动物造模,仓鼠莱姆病感染 z-bio 2023-09-26 765

　　1. Modeling method: Borrelia burgdorferi was extracted from the cerebrospinal fluid of infected patients, and this spirochete was cultured in a medium containing BSK at a temperature of 35 ℃, with a growth cycle of 5 days. Add fresh BSK to maintain the content of spirochetes in the suspension at 5 × 1000 000/ml. Select Syrian hamsters for modeling experiments, weighing 80-100g, and add 5 × 1000 000/ml suspension of Borrelia burgdorferi at 10000 rpm to remove impurities from the upper layer. The model can be made by intravenous injection or subcutaneous injection of the hind foot, with an injection volume of 0.2-0.4 ml of the aforementioned spirochete suspension. After 14 days, the presence of spirochetes can be detected in 6 organs. After 3 weeks of infection, the animal model experienced swelling and limping in the hind paws, and severe arthritis symptoms worsened as the disease progressed.

　　2. Model detection methods

　　(1) Serological testing: Enzyme linked immunosorbent assay is used to detect the titer of anti Borrelia burgdorferi antibodies in hamster infection models. The serum extracted from hamsters should be diluted 1:20 and detected using rabbit anti hamster immunoglobulin G antibodies. Simply put, add 100 serum containing Borrelia burgdorferi to the pore plate μ Incubate for 15 minutes. After incubation, rinse with alkaline phosphatase and add diluted rabbit anti hamster immunoglobulin G. The model infected with spirochete for 3 weeks began to show an increase in antibody titers in the blood, and by 5 weeks, the antibody titer reached its peak.

　　(2) Histopathological examination: Models infected for 1 or 3 weeks were euthanized by inhaling carbon dioxide. Myocardial, renal, brain, skin, joints, muscle tissue, etc. were fixed in a 10% formalin solution, dehydrated, paraffin embedded, sliced, stained with hematoxylin eosin, and detected with a dark field microscope for Chabsiella pneumoniae. Under the microscope, it can be seen that inflammatory cells such as neutrophils and monocytes infiltrate around the heart, joints and other tissues of the infected model animals. Thickening of joint synovium.

　　(3) Pathogen isolation and culture: Small pieces of skin tissue, cerebrospinal fluid, and visceral tissue from the injection site of the hamster model 3 weeks after infection were inoculated onto BSK II medium, with a temperature maintained at 33 ℃. After 5-7 days, a dark field microscope examination revealed a positive culture, which was passed down for further identification and confirmation.

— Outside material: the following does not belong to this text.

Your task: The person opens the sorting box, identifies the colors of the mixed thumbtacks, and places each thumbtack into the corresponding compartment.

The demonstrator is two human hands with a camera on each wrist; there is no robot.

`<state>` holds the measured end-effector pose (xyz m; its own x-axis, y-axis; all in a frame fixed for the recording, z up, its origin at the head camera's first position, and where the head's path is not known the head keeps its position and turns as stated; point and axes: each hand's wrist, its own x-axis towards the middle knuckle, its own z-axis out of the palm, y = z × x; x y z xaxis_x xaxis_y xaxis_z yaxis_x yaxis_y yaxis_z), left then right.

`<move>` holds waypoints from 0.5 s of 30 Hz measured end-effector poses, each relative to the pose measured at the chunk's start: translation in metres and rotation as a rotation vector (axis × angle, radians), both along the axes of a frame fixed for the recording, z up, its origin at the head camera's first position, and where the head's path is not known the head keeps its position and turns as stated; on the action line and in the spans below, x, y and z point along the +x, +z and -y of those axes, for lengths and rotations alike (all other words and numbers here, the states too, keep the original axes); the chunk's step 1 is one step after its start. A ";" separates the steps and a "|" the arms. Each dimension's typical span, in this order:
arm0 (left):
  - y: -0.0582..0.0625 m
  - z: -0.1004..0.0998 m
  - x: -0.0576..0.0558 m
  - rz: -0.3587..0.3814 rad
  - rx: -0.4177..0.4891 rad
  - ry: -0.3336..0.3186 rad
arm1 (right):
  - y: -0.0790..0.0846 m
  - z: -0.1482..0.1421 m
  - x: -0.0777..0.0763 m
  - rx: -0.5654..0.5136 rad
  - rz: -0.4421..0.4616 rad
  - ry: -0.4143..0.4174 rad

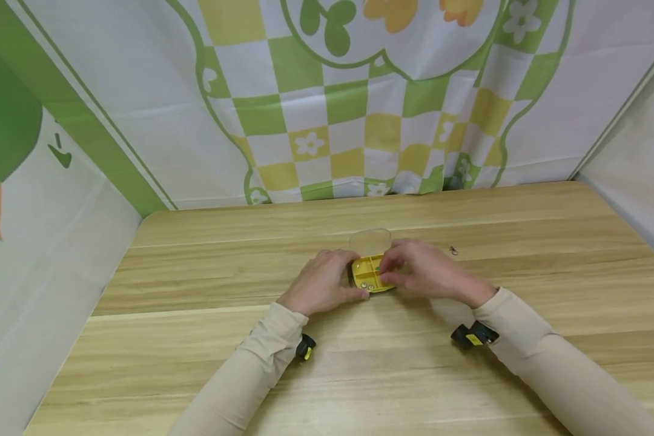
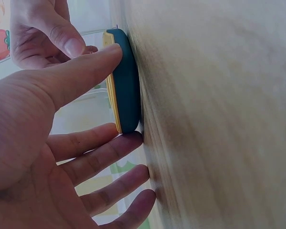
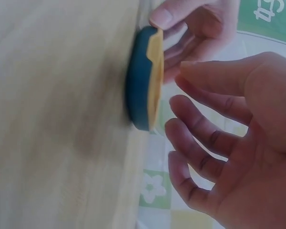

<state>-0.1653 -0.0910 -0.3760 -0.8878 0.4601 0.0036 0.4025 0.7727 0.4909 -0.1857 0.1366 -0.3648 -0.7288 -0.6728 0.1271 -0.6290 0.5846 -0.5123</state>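
A small compartment box (image 1: 366,266) lies on the table, yellow inside and dark teal (image 2: 127,86) outside, with its clear lid (image 1: 370,242) raised at the far side. My left hand (image 1: 321,281) holds it from the left, thumb at the near edge and forefinger at the far end. Small round pieces (image 1: 364,285) lie in a near compartment, and a green bit (image 1: 378,268) shows beside my right fingers. Over the box's right half is my right hand (image 1: 422,269), thumb and forefinger tips together. Whether they pinch something tiny is hidden.
A tiny dark item (image 1: 453,250) lies on the wooden table (image 1: 223,260) right of the box. Behind the table hangs a green, yellow and white checked cloth (image 1: 349,121). Each wrist wears a black camera (image 1: 474,335).
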 end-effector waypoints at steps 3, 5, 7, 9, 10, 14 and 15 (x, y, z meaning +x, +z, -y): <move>0.000 0.000 0.000 0.001 0.003 -0.006 | 0.004 -0.003 0.000 0.019 0.012 -0.004; 0.000 0.000 -0.001 0.003 0.001 -0.004 | 0.005 -0.004 0.000 0.030 0.011 -0.003; 0.000 0.000 -0.001 0.002 0.000 -0.004 | 0.007 -0.006 -0.001 0.040 0.008 -0.001; -0.001 0.000 -0.001 0.003 0.001 -0.004 | 0.008 -0.007 -0.001 0.045 0.014 0.004; -0.001 0.000 -0.001 0.003 0.001 -0.004 | 0.009 -0.008 -0.002 0.047 0.020 0.007; 0.000 0.000 -0.001 -0.001 0.006 -0.007 | 0.012 -0.013 -0.003 0.055 0.037 0.015; 0.000 0.000 -0.001 -0.001 0.005 -0.007 | 0.013 -0.015 -0.004 0.056 0.039 0.015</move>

　　(4) PCR method detection: After 3 weeks of infection, skin tissue or non injection site tissue is taken from the animal's injection site, and processed to detect the presence of Borrelia burgdorferi DNA using PCR method.

　　3. Model characteristics: The infection rate of hamsters against ticks on the shoulder process can reach 55% to 75%. Animals infected with Lyme disease can easily develop synovial hypertrophy of the posterior tibia and toe joints, accompanied by local ulcers and covering with adhesive fibrin. Under the microscope, it can be seen that a large number of neutrophils, lymphocytes, and microvascular dilation are easily present in the synovium and tendon tissues of the joint. Hamster Lyme disease infection models are often used in experimental transmission research, vector efficacy, and host potential analysis of Lyme disease.